Background

Insecticide-treated bed nets (ITNs) remain a cornerstone of global malaria control. Their excito-repellency effect deters mosquitoes from entering houses and causes premature exit from houses where ITNs are in use [1]. As a result, ITNs can reduce deaths and malaria morbidity [2] when used by individuals and when widely used they can provide community-wide protection even to people not sleeping under them by killing the mosquitoes and reducing vector abundance [3]. In the last few years, large-scale ITN distribution has increased in malaria-endemic areas. The number of nets delivered annually by manufacturers to countries in sub-Saharan Africa has increased from 6 in 2004 to 145 million in 2010, and ITN ownership has risen from 3 in 2000 to 54 % in 2013 [4]. The scale-up of ITNs and indoor residual spraying (IRS), and the widespread use of pyrethroids in agricultural pest management have contributed to the development of resistance to pyrethroids, the only class of insecticide that is approved for use on ITNs.
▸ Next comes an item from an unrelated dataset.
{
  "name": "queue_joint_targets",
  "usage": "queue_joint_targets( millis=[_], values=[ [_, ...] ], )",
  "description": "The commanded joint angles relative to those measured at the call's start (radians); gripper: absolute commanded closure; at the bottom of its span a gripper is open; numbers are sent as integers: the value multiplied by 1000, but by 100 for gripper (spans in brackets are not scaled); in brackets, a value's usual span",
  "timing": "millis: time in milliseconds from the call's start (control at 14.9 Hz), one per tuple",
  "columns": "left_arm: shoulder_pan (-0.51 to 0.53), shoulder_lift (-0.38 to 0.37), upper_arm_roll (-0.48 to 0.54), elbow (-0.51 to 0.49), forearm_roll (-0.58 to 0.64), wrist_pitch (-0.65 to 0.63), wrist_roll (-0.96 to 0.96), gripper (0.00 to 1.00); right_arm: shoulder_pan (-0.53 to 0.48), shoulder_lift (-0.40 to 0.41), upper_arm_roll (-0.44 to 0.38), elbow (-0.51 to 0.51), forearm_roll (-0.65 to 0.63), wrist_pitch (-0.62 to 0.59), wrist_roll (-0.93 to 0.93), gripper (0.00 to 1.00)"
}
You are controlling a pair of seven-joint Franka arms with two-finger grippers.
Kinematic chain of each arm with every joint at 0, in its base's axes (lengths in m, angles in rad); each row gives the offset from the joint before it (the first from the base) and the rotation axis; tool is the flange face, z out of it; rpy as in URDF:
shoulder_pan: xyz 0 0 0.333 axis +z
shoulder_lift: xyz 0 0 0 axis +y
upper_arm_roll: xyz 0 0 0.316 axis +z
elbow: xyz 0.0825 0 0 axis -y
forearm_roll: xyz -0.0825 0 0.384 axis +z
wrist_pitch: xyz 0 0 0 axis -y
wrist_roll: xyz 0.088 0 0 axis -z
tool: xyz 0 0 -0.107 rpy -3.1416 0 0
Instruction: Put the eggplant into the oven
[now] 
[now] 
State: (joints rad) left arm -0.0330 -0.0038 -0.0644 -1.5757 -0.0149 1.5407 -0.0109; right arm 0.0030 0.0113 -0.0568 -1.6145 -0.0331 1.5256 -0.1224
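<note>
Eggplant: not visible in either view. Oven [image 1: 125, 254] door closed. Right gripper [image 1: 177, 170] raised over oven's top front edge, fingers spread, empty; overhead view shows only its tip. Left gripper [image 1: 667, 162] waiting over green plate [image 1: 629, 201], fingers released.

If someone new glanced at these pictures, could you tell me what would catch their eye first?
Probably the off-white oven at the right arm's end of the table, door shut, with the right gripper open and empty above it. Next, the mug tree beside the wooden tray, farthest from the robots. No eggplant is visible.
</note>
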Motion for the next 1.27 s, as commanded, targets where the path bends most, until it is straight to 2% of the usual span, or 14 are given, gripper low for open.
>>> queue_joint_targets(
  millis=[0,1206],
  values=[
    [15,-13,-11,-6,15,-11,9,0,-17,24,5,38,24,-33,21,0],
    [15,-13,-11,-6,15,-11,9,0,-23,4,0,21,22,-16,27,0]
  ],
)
The development and spread of pyrethroid resistance raises concerns about the effectiveness of ITNs as a malaria control intervention [5]. Although 27 countries in sub-Saharan Africa have reported pyrethroid resistance in Anopheles vectors [6], there is a dearth of epidemiological data on how resistance impacts the effectiveness of ITNs in reducing malaria infections. In Malawi, the escalating level of insecticide resistance to pyrethroids [7] led to the National Malaria Control Programme’s support of the use of pirimiphos-methyl (an organophosphate) to replace pyrethroids for IRS in selected districts in 2011. With ITNs however, no insecticide class besides pyrethroids is currently approved, and questions remain as to whether ITNs still provide protection against malaria in the face of intensifying pyrethroid resistance.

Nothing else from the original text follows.